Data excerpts
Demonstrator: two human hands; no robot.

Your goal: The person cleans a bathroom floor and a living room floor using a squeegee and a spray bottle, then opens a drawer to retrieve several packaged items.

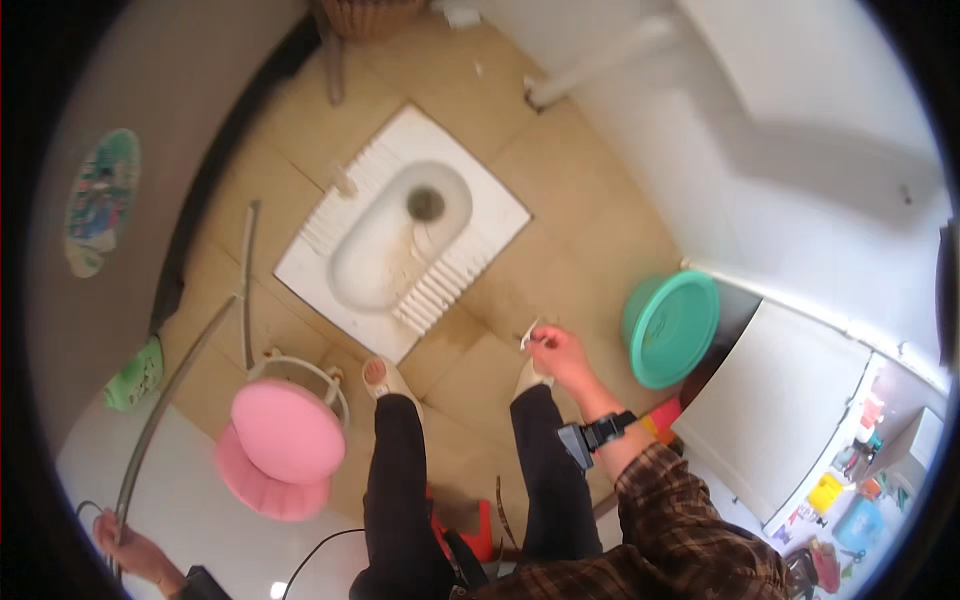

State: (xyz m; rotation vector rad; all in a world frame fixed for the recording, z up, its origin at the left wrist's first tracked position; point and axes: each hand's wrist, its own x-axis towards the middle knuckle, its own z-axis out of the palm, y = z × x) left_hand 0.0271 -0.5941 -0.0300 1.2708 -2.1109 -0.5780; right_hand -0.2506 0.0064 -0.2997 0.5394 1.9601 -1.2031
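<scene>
A white squat toilet (495, 210) lies toward eleven o'clock, set in the tiled floor. At nine o'clock a long grey pole (181, 367) slants from a crosswise bar on the floor down toward the left hand. A pink stool (285, 445) stands at eight o'clock, a green basin (680, 325) at three. The left hand (130, 550), at eight, curls closed around the pole; the right hand (562, 357), near centre toward four, pinches a small whitish object (530, 332), its kind unclear.
</scene>
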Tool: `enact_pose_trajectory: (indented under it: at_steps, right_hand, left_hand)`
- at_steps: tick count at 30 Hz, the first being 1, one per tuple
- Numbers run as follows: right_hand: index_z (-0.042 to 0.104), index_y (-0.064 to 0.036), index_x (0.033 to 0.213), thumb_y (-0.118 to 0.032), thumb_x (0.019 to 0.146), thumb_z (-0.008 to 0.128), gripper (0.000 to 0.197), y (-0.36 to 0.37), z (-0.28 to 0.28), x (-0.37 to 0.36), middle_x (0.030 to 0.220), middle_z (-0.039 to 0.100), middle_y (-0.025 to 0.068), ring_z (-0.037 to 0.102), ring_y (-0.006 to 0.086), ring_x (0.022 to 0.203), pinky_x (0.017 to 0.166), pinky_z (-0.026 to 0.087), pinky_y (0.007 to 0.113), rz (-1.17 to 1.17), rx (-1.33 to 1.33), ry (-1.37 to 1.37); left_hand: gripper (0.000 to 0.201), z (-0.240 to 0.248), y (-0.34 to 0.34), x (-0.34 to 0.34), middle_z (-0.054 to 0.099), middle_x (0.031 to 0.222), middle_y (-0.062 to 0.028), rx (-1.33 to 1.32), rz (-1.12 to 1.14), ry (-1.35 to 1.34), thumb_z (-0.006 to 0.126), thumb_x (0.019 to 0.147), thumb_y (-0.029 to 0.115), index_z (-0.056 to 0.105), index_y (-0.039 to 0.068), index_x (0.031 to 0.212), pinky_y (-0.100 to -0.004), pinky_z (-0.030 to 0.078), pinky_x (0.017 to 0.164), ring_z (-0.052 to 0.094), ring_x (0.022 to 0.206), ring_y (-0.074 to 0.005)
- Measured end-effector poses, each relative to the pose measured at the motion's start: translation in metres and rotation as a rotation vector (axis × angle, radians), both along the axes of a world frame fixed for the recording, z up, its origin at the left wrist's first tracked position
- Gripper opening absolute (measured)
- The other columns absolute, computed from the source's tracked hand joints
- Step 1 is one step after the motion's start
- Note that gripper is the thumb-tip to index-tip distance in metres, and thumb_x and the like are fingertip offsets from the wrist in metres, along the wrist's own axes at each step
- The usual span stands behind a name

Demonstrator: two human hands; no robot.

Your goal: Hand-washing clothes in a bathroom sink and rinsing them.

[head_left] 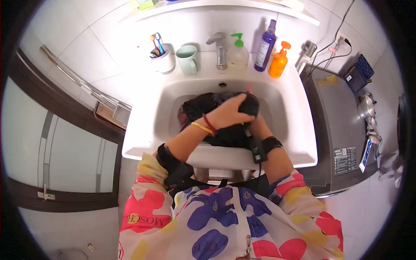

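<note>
Left fingers (pixel 246 117) clamp black cloth (pixel 232 135) in the white sink (pixel 145 128); right hand (pixel 258 124) mostly hidden, grip unclear.

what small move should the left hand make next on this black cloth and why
Probably shift the left hand leftward along the black cloth: it is at the bunched lump on the cloth's right end, while the left part lies rumpled in the white washbasin, out of its grasp.

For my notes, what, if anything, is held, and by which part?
Black cloth: left hand grips its bunched right end; whether the right hand grips is hidden.
</note>
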State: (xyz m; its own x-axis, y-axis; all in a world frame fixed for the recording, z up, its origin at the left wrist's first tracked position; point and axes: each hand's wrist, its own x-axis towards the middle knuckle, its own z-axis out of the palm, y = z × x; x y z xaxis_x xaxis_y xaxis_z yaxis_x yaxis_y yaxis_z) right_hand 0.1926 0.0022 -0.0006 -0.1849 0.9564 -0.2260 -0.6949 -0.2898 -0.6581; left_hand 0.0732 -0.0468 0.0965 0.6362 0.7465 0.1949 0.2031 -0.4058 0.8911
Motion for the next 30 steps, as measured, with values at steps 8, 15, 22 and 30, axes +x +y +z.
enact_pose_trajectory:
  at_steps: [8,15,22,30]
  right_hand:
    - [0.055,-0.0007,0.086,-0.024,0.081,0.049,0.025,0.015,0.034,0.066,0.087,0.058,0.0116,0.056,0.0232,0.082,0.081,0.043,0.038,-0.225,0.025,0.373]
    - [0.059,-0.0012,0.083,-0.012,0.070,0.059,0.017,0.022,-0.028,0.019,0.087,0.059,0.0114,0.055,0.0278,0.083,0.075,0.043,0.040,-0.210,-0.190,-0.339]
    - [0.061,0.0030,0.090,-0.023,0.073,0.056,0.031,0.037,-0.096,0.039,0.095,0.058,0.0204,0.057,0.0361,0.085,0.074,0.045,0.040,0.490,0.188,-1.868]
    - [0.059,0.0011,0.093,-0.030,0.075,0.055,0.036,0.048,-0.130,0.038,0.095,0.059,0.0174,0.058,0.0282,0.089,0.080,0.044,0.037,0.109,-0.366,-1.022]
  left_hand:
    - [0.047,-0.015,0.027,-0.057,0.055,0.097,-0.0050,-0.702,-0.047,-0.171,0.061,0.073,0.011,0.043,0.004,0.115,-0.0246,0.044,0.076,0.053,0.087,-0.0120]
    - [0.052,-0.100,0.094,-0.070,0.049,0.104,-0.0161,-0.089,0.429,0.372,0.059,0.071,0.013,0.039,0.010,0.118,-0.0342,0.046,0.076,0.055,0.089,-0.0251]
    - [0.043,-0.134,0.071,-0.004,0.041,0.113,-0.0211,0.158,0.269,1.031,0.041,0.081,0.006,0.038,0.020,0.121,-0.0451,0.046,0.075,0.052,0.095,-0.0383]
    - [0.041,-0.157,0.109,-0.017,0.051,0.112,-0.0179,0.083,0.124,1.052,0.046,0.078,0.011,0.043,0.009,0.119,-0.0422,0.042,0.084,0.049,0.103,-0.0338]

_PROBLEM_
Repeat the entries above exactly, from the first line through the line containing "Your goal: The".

_ANSWER TO THIS PROBLEM_
Demonstrator: two human hands; no robot.

Your goal: The person cleans a bathroom floor and a living room floor using a squeegee and a spray bottle, then opens a drawer to retrieve several packaged items.

A complete answer has now been given.